Required work
Lines from the material below that hold the string "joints" are what is needed; copy each of them.

(Records shown begins)

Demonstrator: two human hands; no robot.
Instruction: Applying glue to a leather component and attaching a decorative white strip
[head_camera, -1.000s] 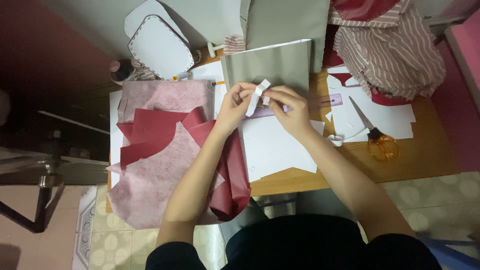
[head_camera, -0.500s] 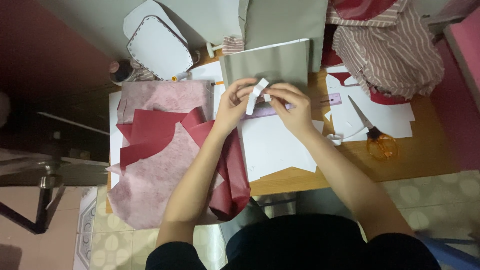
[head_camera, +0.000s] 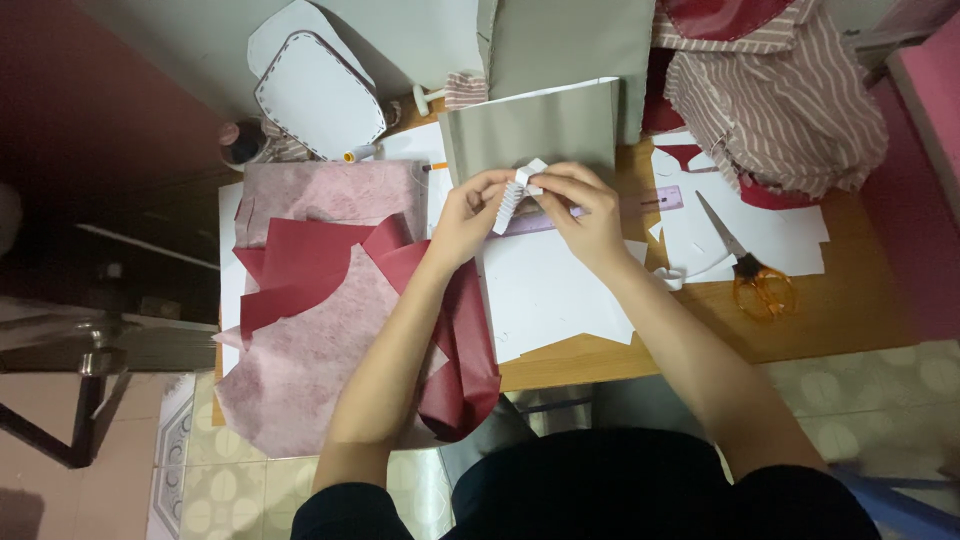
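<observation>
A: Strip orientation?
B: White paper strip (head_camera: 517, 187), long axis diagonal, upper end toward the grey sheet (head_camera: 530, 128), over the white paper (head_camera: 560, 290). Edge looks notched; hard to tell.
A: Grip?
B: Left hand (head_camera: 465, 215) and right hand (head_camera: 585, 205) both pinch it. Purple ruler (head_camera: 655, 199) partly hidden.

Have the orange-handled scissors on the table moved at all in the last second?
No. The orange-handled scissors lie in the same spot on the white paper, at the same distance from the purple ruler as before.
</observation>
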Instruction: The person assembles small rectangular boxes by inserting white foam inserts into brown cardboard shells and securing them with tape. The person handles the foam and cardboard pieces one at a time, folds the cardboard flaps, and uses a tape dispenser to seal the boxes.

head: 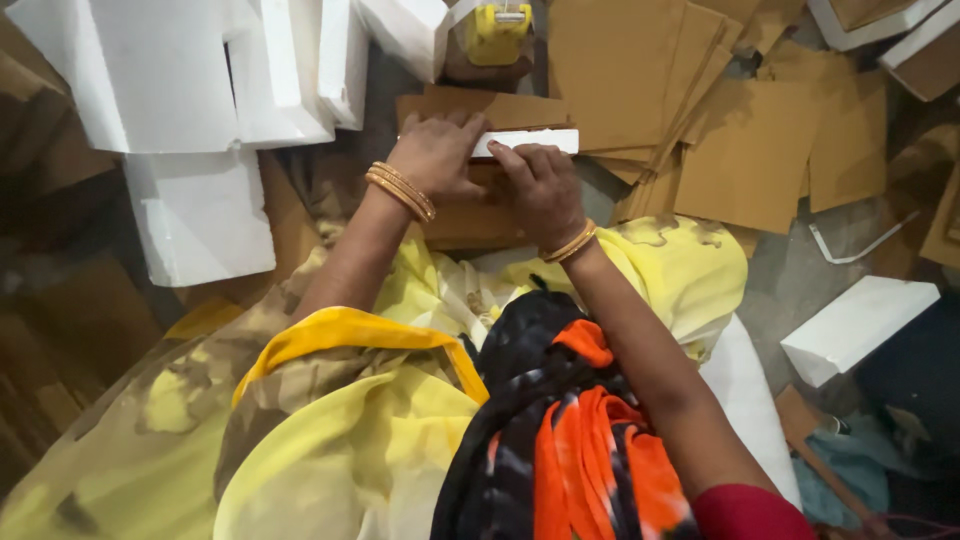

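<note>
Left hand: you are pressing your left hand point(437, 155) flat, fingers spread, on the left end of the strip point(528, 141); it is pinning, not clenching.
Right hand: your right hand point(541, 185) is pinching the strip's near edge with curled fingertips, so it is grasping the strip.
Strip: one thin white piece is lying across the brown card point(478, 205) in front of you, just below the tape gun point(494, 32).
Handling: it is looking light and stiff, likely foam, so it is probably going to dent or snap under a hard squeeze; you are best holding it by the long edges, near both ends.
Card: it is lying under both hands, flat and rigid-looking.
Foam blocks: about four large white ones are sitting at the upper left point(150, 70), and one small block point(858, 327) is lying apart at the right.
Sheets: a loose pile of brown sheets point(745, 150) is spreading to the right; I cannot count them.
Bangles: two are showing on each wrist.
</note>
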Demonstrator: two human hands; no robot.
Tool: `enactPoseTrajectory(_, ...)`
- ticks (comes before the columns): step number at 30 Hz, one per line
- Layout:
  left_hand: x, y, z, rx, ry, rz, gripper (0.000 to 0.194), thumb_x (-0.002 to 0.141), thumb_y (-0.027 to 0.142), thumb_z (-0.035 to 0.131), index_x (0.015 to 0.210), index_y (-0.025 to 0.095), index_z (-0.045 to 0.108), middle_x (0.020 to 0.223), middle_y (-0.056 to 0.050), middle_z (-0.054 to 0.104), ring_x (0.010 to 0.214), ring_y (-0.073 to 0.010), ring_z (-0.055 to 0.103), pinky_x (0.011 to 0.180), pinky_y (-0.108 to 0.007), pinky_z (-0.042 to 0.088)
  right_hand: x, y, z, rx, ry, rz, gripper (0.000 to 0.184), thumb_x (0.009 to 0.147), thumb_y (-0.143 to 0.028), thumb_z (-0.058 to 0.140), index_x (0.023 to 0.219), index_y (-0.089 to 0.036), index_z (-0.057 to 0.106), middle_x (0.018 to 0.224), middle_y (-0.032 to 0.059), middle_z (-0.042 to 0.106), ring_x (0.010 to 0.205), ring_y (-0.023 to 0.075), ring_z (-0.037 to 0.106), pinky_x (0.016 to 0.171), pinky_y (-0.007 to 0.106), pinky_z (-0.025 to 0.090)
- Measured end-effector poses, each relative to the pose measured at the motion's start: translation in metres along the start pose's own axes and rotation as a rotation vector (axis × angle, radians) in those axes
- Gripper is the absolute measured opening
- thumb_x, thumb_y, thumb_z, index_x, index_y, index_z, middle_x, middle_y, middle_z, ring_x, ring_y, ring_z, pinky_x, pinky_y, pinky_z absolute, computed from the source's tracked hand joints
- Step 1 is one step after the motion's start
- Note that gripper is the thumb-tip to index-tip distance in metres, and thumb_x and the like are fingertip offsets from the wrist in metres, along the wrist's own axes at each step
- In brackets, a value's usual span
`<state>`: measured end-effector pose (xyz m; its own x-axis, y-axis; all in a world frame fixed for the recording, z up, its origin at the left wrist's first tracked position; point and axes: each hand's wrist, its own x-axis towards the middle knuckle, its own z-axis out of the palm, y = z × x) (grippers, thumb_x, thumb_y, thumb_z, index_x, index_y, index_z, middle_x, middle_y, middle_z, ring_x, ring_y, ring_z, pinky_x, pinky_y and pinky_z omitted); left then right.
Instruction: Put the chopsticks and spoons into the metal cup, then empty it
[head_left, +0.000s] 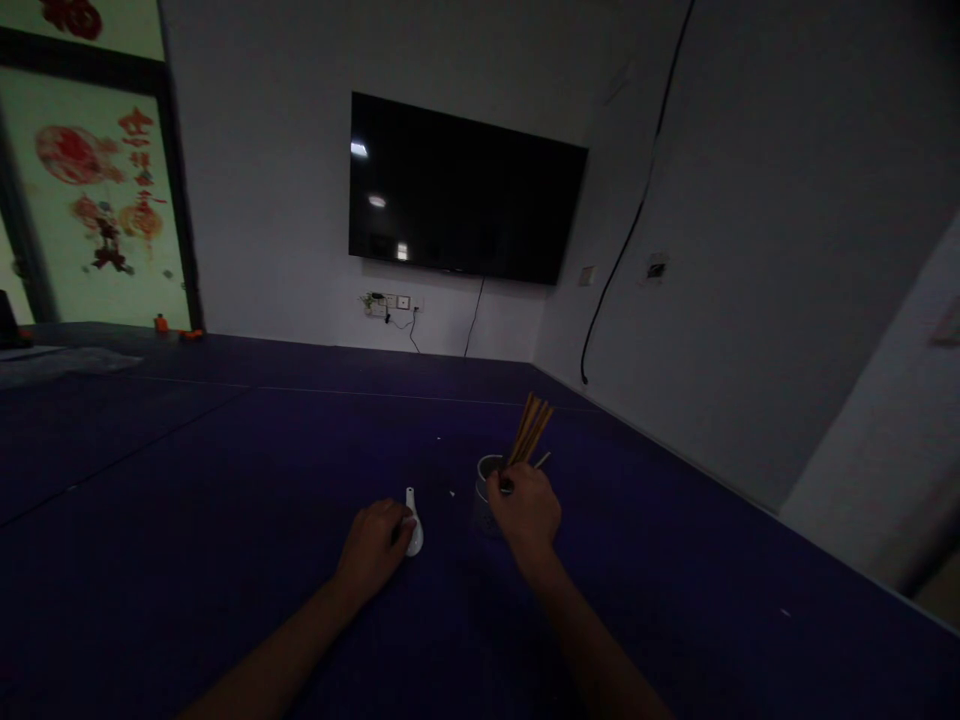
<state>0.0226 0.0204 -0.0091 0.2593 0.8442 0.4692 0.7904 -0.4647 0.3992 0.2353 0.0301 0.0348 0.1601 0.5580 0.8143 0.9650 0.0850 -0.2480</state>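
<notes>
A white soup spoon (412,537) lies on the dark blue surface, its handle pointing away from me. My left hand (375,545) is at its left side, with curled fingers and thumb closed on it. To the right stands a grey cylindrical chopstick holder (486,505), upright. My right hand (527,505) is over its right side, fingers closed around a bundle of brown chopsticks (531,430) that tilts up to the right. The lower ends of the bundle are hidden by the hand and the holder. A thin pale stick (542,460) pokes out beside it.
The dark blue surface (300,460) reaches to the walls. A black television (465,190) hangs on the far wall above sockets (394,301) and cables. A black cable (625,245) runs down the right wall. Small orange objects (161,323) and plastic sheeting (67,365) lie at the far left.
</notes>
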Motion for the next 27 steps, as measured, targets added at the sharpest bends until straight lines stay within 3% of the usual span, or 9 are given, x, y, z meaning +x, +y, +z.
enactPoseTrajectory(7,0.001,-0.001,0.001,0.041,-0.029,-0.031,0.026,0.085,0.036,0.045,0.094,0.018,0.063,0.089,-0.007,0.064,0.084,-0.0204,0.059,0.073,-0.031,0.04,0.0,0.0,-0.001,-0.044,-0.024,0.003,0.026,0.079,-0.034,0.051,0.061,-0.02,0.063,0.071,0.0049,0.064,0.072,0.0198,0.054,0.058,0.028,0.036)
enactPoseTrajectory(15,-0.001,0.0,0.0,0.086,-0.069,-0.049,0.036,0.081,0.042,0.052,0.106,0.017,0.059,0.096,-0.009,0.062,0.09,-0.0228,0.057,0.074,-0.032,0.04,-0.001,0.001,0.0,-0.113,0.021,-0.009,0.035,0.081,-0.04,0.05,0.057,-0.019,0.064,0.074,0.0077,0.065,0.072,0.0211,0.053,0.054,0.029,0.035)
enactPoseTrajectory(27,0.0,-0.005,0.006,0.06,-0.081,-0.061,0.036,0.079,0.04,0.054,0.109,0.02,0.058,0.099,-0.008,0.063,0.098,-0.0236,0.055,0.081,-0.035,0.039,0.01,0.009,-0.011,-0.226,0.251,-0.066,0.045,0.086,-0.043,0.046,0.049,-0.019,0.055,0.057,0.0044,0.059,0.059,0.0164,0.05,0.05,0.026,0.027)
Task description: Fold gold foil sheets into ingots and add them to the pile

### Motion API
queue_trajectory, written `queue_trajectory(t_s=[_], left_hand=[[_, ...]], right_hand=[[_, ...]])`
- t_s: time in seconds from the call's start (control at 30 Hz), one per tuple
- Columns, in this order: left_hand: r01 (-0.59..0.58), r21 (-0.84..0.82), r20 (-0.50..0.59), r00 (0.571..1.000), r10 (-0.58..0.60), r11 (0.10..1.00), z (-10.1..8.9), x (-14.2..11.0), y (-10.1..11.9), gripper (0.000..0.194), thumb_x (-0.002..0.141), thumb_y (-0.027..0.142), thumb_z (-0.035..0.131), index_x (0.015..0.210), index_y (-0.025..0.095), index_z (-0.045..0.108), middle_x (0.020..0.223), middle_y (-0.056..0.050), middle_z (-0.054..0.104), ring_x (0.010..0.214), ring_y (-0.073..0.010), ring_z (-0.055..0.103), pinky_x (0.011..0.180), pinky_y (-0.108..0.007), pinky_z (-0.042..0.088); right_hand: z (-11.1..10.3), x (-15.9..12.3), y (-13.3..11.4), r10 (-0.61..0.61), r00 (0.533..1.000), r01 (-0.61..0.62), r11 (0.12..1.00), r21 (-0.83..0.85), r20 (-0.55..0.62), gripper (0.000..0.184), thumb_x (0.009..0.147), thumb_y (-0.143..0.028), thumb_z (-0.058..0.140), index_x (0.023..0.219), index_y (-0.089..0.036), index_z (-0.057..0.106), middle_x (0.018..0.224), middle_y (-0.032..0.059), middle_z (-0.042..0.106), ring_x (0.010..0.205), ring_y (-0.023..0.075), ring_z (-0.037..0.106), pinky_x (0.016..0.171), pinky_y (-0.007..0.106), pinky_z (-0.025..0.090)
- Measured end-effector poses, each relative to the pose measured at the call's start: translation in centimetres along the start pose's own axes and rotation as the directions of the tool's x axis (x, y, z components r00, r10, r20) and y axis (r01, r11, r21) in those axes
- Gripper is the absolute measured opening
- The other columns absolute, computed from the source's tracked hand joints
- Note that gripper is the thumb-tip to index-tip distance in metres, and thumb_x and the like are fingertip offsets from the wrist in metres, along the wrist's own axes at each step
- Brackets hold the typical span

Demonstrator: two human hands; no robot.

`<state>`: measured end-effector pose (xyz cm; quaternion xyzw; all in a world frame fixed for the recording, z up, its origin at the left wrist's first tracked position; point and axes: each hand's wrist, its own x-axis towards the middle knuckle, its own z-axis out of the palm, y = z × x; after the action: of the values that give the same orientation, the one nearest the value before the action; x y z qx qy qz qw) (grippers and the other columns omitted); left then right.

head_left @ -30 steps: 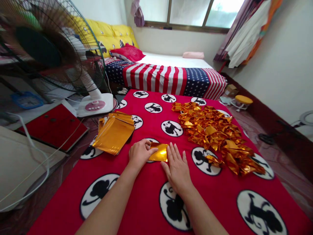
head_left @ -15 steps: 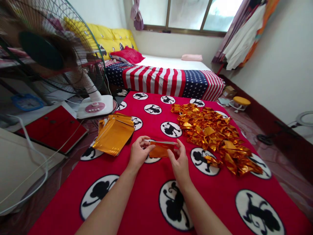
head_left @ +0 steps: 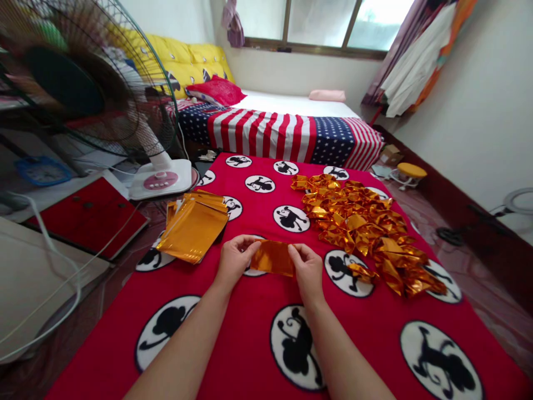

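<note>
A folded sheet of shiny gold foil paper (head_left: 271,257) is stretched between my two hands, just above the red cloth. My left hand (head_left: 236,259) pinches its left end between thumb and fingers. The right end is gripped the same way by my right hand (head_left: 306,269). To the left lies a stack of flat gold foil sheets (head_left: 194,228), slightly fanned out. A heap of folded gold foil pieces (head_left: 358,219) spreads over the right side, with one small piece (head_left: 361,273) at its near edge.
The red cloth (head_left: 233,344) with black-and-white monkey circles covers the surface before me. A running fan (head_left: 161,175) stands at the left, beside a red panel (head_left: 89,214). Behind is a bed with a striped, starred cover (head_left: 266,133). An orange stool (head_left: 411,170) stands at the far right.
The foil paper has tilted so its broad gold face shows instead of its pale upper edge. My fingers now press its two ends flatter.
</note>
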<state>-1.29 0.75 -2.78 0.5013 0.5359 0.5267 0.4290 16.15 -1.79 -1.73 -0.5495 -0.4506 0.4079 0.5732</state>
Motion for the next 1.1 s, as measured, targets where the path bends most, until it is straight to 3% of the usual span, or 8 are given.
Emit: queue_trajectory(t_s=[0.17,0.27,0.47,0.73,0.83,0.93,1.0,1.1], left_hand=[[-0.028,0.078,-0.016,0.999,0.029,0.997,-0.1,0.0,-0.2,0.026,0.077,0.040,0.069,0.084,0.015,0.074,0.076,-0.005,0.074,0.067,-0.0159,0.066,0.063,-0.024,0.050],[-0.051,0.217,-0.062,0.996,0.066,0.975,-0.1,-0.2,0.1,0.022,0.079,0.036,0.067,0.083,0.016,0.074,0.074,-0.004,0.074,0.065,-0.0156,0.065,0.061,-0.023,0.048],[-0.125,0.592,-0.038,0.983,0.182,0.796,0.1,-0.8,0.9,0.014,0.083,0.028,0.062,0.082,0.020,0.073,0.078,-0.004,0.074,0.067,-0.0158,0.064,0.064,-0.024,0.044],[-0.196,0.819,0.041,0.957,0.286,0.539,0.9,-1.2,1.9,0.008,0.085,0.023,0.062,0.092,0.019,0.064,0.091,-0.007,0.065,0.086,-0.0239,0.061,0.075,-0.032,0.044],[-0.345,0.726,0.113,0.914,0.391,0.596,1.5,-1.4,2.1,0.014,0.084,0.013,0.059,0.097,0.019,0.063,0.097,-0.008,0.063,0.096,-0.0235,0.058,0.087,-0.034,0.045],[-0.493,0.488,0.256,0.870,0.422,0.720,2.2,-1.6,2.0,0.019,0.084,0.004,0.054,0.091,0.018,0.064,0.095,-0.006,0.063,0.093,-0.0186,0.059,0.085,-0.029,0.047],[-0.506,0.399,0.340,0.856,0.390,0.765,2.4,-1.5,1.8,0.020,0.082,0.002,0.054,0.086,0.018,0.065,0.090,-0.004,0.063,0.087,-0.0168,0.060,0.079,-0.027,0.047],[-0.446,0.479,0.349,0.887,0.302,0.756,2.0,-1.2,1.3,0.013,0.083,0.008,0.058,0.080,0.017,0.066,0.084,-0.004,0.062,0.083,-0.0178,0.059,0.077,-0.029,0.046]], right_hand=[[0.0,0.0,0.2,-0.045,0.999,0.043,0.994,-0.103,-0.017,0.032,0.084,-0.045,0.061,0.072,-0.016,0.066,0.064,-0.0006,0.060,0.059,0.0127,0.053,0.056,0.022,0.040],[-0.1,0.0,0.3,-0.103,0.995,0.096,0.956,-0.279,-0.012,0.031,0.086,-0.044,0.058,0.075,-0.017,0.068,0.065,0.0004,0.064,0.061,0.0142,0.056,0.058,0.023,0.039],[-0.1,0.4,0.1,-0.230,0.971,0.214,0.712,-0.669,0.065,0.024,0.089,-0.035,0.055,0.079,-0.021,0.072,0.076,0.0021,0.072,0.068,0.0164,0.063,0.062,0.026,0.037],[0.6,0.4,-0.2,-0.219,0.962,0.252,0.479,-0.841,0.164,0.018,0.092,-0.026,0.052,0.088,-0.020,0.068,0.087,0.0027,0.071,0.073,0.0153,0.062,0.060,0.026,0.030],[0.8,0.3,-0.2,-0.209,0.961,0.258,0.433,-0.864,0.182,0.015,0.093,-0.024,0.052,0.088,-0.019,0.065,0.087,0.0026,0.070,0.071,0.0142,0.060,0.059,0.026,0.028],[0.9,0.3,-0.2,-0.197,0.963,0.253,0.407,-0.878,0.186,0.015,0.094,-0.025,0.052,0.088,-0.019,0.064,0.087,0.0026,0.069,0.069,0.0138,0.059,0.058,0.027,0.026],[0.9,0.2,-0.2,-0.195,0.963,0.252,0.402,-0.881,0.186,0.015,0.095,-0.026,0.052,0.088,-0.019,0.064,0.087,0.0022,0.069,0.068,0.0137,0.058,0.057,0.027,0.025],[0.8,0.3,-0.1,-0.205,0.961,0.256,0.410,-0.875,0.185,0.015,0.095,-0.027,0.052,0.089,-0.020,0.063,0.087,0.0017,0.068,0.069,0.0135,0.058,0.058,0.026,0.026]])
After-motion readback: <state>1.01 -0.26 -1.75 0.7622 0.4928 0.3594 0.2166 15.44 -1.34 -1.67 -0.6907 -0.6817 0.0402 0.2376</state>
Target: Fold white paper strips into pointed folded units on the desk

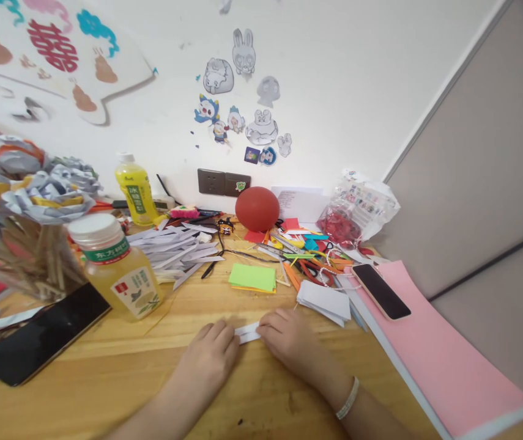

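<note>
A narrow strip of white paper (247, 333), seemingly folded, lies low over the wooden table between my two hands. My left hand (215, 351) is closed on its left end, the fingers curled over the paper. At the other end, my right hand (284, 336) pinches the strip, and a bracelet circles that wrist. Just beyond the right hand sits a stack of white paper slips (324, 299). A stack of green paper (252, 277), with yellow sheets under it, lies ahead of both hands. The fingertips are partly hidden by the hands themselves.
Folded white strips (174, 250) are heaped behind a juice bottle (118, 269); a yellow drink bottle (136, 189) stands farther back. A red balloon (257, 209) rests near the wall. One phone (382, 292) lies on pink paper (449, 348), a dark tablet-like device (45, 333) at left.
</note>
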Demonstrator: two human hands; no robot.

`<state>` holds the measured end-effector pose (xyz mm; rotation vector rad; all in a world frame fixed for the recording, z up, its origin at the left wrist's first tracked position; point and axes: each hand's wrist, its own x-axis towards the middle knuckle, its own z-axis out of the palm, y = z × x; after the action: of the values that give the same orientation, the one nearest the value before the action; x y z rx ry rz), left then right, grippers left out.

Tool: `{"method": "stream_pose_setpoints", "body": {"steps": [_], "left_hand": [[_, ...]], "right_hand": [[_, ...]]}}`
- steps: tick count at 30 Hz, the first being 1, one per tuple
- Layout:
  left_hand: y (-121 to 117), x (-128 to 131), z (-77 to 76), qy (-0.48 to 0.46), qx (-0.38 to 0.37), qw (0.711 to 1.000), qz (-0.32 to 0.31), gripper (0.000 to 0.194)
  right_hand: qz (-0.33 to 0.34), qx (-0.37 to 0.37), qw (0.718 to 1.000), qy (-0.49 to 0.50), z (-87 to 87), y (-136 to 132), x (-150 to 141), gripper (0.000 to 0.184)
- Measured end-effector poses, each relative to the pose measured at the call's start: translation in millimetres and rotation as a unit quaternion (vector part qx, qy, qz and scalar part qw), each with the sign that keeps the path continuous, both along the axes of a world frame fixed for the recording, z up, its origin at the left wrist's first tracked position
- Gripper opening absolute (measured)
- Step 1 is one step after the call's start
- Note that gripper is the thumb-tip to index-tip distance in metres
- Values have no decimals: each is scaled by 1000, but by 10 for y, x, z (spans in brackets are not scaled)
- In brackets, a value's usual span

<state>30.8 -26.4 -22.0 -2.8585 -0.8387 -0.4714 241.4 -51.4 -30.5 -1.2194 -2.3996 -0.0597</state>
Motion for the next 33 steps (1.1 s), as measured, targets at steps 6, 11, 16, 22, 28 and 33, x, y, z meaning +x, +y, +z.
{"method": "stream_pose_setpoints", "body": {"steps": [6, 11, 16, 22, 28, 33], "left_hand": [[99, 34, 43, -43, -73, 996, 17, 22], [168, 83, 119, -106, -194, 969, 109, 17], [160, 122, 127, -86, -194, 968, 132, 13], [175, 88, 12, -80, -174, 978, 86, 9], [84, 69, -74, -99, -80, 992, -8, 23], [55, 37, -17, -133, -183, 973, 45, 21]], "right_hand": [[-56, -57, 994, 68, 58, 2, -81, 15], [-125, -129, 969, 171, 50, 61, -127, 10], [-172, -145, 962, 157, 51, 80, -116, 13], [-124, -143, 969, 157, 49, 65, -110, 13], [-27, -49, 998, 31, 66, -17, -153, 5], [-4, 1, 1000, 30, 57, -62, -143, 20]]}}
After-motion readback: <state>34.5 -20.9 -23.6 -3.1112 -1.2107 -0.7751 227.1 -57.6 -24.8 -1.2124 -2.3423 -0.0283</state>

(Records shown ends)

Result for this task
- thumb_x, thumb_y, thumb_z, index_x, index_y, index_z, middle_x, middle_y, middle_z, ring_x, ring_y, ring_z, pinky_x, pinky_y, pinky_z absolute, computed from the source's tracked hand joints
- The other columns absolute, computed from the source's tracked hand joints

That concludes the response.